ACTIVITY: Show all lines from the data that include the word "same".

DATA TO EXAMINE:
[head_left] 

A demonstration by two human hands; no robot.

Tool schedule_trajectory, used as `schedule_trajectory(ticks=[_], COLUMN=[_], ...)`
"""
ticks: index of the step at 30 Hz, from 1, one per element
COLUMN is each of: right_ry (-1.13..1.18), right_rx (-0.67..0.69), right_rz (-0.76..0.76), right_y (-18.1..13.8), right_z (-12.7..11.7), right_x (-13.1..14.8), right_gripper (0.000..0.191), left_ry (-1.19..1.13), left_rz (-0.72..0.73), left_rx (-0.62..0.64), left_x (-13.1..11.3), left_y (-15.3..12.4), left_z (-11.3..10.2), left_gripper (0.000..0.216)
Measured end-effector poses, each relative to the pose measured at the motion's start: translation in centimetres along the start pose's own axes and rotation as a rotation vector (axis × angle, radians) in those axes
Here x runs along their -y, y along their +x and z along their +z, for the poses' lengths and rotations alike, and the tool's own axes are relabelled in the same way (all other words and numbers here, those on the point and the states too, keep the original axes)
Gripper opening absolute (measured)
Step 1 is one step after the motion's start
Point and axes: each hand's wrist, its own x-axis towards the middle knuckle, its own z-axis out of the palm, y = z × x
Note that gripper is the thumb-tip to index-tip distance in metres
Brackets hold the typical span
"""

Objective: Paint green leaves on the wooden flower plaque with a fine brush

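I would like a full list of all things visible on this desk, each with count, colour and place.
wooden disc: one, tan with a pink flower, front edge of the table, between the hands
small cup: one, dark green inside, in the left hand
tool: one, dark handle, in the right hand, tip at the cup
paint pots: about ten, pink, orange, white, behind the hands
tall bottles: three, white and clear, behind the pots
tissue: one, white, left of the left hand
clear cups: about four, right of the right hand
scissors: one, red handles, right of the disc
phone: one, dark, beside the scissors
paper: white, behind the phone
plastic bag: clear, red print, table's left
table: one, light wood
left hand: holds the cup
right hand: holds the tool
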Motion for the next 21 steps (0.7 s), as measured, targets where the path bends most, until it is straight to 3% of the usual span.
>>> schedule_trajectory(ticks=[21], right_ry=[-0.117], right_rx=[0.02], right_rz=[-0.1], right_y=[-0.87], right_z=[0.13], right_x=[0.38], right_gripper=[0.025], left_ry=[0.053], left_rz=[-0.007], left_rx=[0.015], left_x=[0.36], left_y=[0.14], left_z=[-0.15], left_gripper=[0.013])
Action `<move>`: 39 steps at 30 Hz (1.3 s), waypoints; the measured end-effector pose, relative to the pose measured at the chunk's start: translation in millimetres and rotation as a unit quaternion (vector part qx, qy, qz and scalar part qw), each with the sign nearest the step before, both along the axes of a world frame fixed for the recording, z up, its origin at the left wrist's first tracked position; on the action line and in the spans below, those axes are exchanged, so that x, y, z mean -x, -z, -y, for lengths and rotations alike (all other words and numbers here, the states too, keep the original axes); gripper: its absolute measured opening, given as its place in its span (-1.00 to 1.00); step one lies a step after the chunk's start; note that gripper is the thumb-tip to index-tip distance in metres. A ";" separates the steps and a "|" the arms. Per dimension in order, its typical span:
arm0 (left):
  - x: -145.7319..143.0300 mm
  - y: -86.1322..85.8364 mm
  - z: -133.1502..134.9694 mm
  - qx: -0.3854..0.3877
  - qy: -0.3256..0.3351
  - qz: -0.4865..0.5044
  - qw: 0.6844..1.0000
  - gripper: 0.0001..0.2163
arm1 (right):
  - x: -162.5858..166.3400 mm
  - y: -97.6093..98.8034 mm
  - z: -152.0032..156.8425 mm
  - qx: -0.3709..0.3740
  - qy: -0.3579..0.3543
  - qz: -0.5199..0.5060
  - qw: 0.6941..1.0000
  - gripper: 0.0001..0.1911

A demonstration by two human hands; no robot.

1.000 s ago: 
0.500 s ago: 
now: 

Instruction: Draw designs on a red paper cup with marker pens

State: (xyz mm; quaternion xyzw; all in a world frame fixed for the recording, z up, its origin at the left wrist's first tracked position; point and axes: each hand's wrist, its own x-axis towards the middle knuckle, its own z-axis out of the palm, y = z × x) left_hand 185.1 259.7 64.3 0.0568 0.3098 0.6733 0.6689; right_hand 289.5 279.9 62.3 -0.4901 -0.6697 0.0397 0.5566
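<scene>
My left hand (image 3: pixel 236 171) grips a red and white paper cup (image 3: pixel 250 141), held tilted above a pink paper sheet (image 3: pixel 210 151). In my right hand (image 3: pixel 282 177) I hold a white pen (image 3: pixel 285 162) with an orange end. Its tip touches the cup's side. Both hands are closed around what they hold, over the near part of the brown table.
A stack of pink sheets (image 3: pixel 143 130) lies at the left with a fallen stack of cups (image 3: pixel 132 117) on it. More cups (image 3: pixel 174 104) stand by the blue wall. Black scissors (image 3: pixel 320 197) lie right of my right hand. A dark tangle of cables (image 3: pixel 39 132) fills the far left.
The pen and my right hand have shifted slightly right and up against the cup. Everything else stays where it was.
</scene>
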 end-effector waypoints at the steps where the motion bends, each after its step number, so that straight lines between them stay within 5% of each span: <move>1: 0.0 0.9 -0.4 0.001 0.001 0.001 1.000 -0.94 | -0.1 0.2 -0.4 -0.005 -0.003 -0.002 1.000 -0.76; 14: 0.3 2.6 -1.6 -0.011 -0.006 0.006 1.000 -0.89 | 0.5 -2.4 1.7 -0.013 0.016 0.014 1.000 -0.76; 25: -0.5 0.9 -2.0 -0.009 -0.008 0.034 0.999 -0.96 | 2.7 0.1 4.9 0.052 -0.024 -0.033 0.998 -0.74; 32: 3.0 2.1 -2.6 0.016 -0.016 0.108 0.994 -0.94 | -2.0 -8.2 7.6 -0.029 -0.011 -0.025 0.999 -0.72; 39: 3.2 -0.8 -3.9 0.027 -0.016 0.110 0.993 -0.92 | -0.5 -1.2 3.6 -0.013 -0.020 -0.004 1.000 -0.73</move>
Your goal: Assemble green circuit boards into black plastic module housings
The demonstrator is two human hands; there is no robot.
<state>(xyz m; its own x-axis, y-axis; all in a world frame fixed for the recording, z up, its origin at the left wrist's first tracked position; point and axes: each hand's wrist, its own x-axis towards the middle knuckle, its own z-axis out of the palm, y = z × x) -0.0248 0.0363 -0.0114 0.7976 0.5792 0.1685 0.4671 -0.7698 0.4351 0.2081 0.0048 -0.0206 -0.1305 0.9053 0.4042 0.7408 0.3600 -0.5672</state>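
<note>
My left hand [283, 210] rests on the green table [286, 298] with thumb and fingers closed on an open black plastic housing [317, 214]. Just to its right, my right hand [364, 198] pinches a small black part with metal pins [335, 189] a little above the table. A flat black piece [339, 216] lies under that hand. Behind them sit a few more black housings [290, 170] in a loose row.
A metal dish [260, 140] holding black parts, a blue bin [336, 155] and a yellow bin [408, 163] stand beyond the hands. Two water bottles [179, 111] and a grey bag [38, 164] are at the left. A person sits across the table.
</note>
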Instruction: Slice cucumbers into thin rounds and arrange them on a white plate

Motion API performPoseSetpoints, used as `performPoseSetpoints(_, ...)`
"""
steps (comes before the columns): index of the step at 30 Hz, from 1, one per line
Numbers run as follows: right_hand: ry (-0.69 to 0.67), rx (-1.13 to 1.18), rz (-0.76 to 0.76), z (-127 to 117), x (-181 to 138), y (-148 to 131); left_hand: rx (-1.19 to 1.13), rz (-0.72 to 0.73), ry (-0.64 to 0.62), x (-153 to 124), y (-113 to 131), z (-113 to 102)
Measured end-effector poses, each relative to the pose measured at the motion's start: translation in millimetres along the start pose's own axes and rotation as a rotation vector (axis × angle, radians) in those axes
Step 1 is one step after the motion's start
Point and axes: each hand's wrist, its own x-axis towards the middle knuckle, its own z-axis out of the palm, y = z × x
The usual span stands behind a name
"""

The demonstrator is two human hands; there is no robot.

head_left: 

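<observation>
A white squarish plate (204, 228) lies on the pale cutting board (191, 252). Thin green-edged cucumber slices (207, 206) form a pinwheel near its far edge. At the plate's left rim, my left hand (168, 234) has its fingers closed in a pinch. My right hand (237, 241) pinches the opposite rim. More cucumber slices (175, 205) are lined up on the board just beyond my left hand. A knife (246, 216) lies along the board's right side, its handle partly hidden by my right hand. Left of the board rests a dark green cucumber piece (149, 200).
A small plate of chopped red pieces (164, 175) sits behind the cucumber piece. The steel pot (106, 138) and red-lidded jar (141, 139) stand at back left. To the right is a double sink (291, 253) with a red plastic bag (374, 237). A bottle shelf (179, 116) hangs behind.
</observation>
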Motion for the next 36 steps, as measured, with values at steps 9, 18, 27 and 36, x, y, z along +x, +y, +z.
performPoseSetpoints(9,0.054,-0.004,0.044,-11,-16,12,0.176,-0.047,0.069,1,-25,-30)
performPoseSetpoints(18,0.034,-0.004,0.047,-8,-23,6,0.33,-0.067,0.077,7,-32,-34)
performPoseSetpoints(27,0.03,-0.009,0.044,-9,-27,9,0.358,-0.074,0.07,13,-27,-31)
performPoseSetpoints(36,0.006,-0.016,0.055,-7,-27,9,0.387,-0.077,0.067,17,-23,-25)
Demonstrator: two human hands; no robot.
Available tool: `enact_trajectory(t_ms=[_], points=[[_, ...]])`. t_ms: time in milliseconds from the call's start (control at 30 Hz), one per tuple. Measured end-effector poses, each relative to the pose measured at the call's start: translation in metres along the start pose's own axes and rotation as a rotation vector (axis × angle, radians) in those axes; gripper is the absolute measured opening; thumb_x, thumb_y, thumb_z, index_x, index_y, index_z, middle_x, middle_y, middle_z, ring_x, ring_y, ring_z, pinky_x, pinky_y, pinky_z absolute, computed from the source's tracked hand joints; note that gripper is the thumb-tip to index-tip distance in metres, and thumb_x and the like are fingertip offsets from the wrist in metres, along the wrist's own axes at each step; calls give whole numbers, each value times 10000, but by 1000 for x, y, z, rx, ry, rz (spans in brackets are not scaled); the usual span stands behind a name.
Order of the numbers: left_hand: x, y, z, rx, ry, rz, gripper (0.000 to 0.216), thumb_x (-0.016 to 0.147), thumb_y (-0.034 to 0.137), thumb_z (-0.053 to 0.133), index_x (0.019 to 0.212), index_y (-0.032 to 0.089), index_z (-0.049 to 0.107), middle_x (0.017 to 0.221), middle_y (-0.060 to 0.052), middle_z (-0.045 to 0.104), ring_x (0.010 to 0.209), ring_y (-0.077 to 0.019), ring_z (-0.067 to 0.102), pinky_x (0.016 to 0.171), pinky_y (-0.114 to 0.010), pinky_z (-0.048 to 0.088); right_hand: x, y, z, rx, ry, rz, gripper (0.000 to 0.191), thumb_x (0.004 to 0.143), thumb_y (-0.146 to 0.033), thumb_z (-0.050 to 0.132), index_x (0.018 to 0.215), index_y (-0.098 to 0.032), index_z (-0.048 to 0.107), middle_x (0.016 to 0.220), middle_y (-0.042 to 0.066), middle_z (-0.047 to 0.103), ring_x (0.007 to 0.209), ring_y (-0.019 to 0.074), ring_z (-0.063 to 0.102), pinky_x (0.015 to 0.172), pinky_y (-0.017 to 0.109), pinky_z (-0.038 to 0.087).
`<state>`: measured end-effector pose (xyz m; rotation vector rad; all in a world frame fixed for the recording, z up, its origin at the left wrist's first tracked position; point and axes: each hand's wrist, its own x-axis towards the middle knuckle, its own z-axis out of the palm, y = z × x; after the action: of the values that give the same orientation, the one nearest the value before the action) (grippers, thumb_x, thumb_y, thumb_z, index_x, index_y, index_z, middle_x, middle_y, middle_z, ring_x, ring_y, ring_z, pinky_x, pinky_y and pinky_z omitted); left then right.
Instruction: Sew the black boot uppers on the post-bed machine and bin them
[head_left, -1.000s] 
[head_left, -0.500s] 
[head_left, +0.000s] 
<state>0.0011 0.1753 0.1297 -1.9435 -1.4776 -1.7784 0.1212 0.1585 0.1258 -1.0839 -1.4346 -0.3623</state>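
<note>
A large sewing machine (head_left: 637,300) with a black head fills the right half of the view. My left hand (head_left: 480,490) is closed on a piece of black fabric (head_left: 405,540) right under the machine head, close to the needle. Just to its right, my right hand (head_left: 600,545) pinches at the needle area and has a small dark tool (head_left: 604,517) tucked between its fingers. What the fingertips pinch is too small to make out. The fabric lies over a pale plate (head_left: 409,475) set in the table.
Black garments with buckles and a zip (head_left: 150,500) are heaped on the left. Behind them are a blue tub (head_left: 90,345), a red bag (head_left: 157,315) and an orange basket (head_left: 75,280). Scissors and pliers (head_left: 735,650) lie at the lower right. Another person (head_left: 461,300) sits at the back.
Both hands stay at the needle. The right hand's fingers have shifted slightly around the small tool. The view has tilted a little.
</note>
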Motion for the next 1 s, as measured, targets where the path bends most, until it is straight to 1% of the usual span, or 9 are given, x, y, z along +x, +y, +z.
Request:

ANSWER SPACE:
Here x runs along their -y, y along their +x and z along their +z, for the poses' lengths and rotations alike, and the tool's own axes are relabelled in the same way (all other words and numbers here, those on the point and the states too, keep the original axes)
`<state>`: measured end-effector pose (xyz m; rotation vector rad; all in a world frame fixed for the recording, z up, its origin at the left wrist's first tracked position; point and axes: each hand's wrist, its own x-axis towards the middle knuckle, its own z-axis out of the palm, y = z × x; after the action: of the values that give the same orientation, the one nearest the value before the action) (grippers, thumb_x, thumb_y, thumb_z, index_x, index_y, index_z, middle_x, middle_y, middle_z, ring_x, ring_y, ring_z, pinky_x, pinky_y and pinky_z omitted); left then right.

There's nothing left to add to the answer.